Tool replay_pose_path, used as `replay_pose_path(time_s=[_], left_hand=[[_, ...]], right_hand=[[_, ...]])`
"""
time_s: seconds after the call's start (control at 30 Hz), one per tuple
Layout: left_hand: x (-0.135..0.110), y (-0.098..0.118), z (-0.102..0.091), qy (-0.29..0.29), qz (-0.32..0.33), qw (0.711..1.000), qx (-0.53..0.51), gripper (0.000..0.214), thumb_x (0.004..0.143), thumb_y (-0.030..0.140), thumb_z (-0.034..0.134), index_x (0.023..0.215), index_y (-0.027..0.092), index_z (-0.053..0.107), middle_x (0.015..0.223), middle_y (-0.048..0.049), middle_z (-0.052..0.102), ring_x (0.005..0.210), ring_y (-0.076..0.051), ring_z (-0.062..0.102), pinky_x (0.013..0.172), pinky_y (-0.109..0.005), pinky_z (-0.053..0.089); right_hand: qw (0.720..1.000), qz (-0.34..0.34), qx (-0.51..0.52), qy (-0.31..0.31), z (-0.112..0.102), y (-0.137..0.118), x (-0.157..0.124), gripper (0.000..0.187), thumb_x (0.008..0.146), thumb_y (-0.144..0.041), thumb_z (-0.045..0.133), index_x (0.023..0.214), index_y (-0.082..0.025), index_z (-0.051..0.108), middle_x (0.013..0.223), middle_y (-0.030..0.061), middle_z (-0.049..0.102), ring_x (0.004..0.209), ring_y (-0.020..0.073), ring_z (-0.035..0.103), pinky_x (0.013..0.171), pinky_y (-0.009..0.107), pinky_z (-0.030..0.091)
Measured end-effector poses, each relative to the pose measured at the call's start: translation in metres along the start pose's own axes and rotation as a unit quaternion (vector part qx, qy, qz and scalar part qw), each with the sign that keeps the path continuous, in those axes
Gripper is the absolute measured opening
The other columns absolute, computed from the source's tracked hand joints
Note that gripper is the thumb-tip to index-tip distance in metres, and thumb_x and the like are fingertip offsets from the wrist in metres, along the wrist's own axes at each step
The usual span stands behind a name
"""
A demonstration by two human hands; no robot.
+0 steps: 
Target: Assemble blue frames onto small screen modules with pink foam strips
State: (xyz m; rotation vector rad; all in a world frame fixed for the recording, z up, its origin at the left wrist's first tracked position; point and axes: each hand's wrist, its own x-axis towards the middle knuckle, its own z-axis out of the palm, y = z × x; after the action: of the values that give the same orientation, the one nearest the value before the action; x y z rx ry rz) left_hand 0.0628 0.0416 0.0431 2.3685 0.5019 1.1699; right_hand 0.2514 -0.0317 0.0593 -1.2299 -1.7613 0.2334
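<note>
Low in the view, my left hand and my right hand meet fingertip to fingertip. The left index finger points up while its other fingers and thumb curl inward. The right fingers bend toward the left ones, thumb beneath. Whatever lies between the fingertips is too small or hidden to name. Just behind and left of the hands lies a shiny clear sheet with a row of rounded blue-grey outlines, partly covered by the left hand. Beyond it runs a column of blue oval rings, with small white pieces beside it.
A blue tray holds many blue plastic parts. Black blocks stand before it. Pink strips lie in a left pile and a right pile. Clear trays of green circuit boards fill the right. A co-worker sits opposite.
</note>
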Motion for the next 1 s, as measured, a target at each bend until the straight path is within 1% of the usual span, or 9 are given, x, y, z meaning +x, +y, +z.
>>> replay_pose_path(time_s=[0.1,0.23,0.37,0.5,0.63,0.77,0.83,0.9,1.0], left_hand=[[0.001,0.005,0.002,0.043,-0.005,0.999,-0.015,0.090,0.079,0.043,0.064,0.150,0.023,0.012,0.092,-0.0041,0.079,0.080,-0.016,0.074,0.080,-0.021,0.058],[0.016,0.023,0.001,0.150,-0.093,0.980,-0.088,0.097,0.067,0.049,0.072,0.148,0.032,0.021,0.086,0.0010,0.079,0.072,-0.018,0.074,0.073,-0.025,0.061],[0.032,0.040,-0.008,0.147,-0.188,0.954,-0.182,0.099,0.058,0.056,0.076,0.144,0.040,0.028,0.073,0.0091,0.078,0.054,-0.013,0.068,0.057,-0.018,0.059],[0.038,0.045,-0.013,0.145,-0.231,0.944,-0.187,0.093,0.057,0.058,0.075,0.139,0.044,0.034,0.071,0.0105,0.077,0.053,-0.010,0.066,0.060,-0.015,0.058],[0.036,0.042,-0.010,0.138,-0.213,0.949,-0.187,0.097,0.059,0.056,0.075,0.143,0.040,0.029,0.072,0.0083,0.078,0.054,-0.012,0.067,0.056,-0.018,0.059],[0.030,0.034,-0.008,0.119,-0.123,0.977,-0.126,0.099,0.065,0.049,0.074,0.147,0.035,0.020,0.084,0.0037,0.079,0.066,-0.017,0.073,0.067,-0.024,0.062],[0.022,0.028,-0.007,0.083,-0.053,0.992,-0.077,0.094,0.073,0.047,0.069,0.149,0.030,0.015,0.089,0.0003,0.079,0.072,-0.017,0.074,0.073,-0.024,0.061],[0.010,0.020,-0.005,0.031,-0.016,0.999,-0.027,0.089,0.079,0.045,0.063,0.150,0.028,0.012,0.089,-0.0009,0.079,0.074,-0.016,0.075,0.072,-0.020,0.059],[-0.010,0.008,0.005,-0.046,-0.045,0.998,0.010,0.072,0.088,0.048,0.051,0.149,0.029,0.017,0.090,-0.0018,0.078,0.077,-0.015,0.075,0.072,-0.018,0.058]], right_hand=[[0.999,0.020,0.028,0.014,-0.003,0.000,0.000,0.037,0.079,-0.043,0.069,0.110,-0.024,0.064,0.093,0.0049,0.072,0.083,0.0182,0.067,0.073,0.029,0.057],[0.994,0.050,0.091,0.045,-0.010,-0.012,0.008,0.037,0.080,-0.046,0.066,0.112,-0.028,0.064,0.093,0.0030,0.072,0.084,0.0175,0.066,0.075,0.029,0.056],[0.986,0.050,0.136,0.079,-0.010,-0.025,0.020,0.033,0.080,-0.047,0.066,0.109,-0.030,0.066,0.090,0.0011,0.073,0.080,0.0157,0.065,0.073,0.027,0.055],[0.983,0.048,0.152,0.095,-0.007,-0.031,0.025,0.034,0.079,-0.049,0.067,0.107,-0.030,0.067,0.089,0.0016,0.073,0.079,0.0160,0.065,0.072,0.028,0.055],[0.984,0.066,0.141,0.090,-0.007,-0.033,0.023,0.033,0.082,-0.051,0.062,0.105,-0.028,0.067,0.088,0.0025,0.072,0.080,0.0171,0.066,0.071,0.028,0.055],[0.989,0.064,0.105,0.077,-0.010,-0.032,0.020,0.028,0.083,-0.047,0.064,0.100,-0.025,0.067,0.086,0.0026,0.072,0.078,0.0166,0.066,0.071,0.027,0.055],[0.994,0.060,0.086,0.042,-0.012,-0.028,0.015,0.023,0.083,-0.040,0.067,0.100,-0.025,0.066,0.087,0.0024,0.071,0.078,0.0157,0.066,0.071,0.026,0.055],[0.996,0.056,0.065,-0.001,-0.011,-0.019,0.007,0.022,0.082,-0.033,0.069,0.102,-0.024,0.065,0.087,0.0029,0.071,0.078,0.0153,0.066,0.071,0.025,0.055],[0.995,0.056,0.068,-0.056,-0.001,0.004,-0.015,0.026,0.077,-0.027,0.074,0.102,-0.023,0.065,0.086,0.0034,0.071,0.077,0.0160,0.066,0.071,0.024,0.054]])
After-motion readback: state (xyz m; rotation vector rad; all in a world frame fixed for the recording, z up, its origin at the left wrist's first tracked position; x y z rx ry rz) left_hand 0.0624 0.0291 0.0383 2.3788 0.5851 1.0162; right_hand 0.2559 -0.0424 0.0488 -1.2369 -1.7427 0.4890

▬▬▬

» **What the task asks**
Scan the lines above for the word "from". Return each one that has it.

» **Answer to the problem**
The other columns absolute, computed from the source's tracked hand joints
Note that gripper is the thumb-tip to index-tip distance in metres, and thumb_x and the like are fingertip offsets from the wrist in metres, along the wrist's own axes at each step

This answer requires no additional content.